MultiChoice Pays N8bn Deposit In ‘Tax Evasion’ Dispute, As Tribunal Adjourns Hearing

MultiChoice Pays N8bn Deposit In ‘Tax Evasion’ Dispute, As Tribunal Adjourns Hearing
  • PublishedSeptember 23, 2021

Multichoice Nigeria Limited (MCN) says it has complied with the directives of the tax appeal tribunal (TAT) by depositing with the FIRS an amount required by the law.

The company stated this on Thursday at the resumption of the tribunal hearing over the alleged N1.8 trillion tax evasion dispute.

Multichoice is the owner of the satellite televisions, DStv and Gotv – popular subscription-based platforms in Nigeria.

At the hearing, counsel to MultiChoice Nigeria Limited said the company has complied with the payment of N8 billion — paid in two batches to the FIRS account as instructed by the tribunal on the provision of FIRS Act.

Paragraph 15(7)(c) of the fifth schedule of the FIRS Act, 2007, requires an appellant to pay 50 percent of the tax paid the previous year plus 10 percent mark-up as security before prosecuting an appeal.

At the last hearing, the TAT had upheld the FIRS submission and directed Multichoice Nigeria Limited to deposit with the FIRS an amount equals 50 percent of the assessment under the appeal plus a sum equal to 10 percent of the said deposit as a condition precedent for further hearing of the appeal.

The directive had generated confusion among stakeholders as FIRS had asked the company to pay 50 percent of the disputed sum (N900 billion) under assessment.

“We have before you an affidavit of compliance. A sworn statement made under oath, first, on the 9th of Sept. Second, 22nd of September 2021,” MultiChoice told the tribunal.

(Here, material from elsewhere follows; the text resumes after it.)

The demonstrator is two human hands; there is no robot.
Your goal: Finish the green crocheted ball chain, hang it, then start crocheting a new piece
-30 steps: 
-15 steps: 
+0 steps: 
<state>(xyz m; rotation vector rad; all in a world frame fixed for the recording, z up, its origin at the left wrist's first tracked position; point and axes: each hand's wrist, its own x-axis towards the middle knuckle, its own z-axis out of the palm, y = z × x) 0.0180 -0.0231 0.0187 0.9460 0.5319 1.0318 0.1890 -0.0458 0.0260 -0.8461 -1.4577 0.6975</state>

An assessment of N1.8trn was levied on the appellant. Appellant case before your honour is that this amount is arbitrary. No science to it and respondent contrived the numbers. The reality of the appellant’s business is far from what the respondent fixes in its office.

“In respect of this dispute, N8 billion has been paid in the case pursuant to paragraph 15(7) of the FIRS Act. And N2bn in respect of VAT in another matter here before your honour

“We provided two options for the tribunal to work with. Either for 2010 as a preceding year for 2011 or 2019 because we want it to expedite actions. The N1.8trn burden is resting on our finances and our auditors will look at our books if we did not get it out quickly.

“We have displayed enough seriousness and either way tribunal chooses to look at it. Appellant has over complied with the directive.”

On part of FIRS, the counsel claimed that the MCN’s affidavit and documents are self-contradictory and lacked value.

The agency urged the administrative court to prove if they (MCH) had fully complied with the directive before hearing the matter.

“We make this submission on the basis that the appellant while they have filed certain affidavit if which they purport to verify that they have complied with the tribunal… those documents are self-contradictory, lacked value. The duty is for the appellant to prove they have complied with the tribunal order,” FIRS said.

“Our prayer is made on the basis of the provision of paragraph 15 sub 7 of the 5th schedule of FIRS Establishment Act.

“We urged the tribunal to refer to paragraph 3 of the appellant’s owned amendment notice of appeal, particularly paragraph 3. 4, dated and filed July 27, 2021.

“If this tribunal would look at the language of paragraphs 3 and 4 of appellant notice of appeal and provision of FIRS Act, it will see the accounting years which is the subject of assessment from 2011 to 2020.

“A preceding year of each of this assessment will require this tribunal to expect the appellant to deposit the charge for each year preceding their accounting year.

“What they have done is to selectively pick and choose the preceding year to reckon with.

“They chose 2010 and made a deposit.

“And they turned back to chose 2019 as another preceding year of N5.3bn.”

The FIRS urged the tribunal to ask MCH to make payment for all preceding years under appeal.

“Our submission is that there are 10 consecutive years, and 2010 or 2019 cant be proceeding years to 2011.

“The preceding years under appeal begin from 2010 and ends in 2019. They picked and chose 2010 and 2019 and forget 2011,12,13,14,15,16,17, and 2018. And that is why they have two affidavits of compliance.

“Our submission is that the assessment under appeal ought and should be confirmed by this tribunal.

“We urged you the Chairman, and other members to please direct that this appeal is foreclosed on the basis of non-compliance in view of the absence of clear evidence on the order of August 2021.”

The tribunal noted the argument of both parties and adjourned to October 20, 2021, for the ruling, asking all parties to submit necessary notices before the date.